What is needed is an exact copy of all the data.
=== Provided data ===
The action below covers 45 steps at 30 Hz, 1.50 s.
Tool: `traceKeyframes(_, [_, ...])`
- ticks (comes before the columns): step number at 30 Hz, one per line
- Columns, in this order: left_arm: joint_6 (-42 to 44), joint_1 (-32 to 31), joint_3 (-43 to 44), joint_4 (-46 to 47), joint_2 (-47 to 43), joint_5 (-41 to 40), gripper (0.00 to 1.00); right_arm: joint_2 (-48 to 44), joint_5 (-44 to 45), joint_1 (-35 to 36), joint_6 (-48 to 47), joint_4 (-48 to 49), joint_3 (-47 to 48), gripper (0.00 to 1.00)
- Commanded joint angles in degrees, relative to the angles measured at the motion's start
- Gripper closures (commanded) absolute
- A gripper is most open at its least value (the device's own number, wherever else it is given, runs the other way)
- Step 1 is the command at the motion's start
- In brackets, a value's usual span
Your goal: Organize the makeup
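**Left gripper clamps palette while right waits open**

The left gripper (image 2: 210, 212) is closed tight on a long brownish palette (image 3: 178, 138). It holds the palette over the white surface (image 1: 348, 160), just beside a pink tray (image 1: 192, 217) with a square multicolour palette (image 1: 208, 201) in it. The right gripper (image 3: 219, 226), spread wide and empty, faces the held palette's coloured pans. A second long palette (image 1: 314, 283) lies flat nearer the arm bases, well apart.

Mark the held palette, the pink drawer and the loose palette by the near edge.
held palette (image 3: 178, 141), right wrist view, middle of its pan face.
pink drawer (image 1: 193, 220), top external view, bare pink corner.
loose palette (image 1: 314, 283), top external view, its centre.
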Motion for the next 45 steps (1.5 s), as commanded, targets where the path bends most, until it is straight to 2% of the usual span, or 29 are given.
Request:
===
### Response below
The action below covers 45 steps at 30 Hz, 1.50 s.
Tool: `traceKeyframes(_, [_, ...])`
- ticks (comes before the columns): step number at 30 Hz, one per line
- Columns, in this order: left_arm: joint_6 (-42 to 44), joint_1 (-32 to 31), joint_3 (-43 to 44), joint_4 (-46 to 47), joint_2 (-47 to 43), joint_5 (-41 to 40), gripper (0.00 to 1.00); right_arm: joint_2 (-48 to 44), joint_5 (-44 to 45), joint_1 (-35 to 36), joint_6 (-48 to 47), joint_4 (-48 to 49), joint_3 (-47 to 48), gripper (0.00 to 1.00)
- Commanded joint angles in degrees, relative to the angles measured at the motion's start
- Gripper closures (commanded) absolute
- A gripper is most open at its least value (the device's own number, wherever else it is given, runs the other way)
- Step 1 is the command at the motion's start
- In brackets, a value's usual span
Your goal: Organize the makeup
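**Left gripper clamps palette while right waits open**

The left gripper (image 2: 210, 212) is closed tight on a long brownish palette (image 3: 178, 138). It holds the palette over the white surface (image 1: 348, 160), just beside a pink tray (image 1: 192, 217) with a square multicolour palette (image 1: 208, 201) in it. The right gripper (image 3: 219, 226), spread wide and empty, faces the held palette's coloured pans. A second long palette (image 1: 314, 283) lies flat nearer the arm bases, well apart.

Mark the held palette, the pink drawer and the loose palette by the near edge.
held palette (image 3: 178, 141), right wrist view, middle of its pan face.
pink drawer (image 1: 193, 220), top external view, bare pink corner.
loose palette (image 1: 314, 283), top external view, its centre.
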Motion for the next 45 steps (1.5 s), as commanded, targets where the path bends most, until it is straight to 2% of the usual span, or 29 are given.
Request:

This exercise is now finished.